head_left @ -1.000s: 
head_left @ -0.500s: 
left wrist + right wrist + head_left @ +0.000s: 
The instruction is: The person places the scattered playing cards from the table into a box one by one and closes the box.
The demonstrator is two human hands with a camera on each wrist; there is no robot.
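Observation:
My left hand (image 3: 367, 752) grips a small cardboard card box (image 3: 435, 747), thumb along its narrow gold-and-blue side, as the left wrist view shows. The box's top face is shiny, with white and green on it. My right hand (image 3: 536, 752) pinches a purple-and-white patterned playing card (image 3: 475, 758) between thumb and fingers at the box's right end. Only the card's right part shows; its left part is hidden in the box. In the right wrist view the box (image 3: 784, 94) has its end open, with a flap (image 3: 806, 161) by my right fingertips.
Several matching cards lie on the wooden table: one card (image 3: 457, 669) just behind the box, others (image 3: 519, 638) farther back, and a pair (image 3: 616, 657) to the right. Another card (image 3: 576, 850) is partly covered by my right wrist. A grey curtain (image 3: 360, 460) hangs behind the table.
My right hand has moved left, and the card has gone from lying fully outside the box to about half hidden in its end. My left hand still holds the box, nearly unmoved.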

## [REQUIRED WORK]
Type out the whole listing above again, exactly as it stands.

## [ANSWER SECTION]
head_left @ -1.000s: 
head_left @ -0.500s: 
left wrist + right wrist + head_left @ +0.000s: 
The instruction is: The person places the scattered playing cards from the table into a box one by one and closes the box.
The demonstrator is two human hands with a camera on each wrist; there is no robot.
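Observation:
My left hand (image 3: 367, 752) grips a small cardboard card box (image 3: 435, 747), thumb along its narrow gold-and-blue side, as the left wrist view shows. The box's top face is shiny, with white and green on it. My right hand (image 3: 536, 752) pinches a purple-and-white patterned playing card (image 3: 475, 758) between thumb and fingers at the box's right end. Only the card's right part shows; its left part is hidden in the box. In the right wrist view the box (image 3: 784, 94) has its end open, with a flap (image 3: 806, 161) by my right fingertips.
Several matching cards lie on the wooden table: one card (image 3: 457, 669) just behind the box, others (image 3: 519, 638) farther back, and a pair (image 3: 616, 657) to the right. Another card (image 3: 576, 850) is partly covered by my right wrist. A grey curtain (image 3: 360, 460) hangs behind the table.
My right hand has moved left, and the card has gone from lying fully outside the box to about half hidden in its end. My left hand still holds the box, nearly unmoved.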

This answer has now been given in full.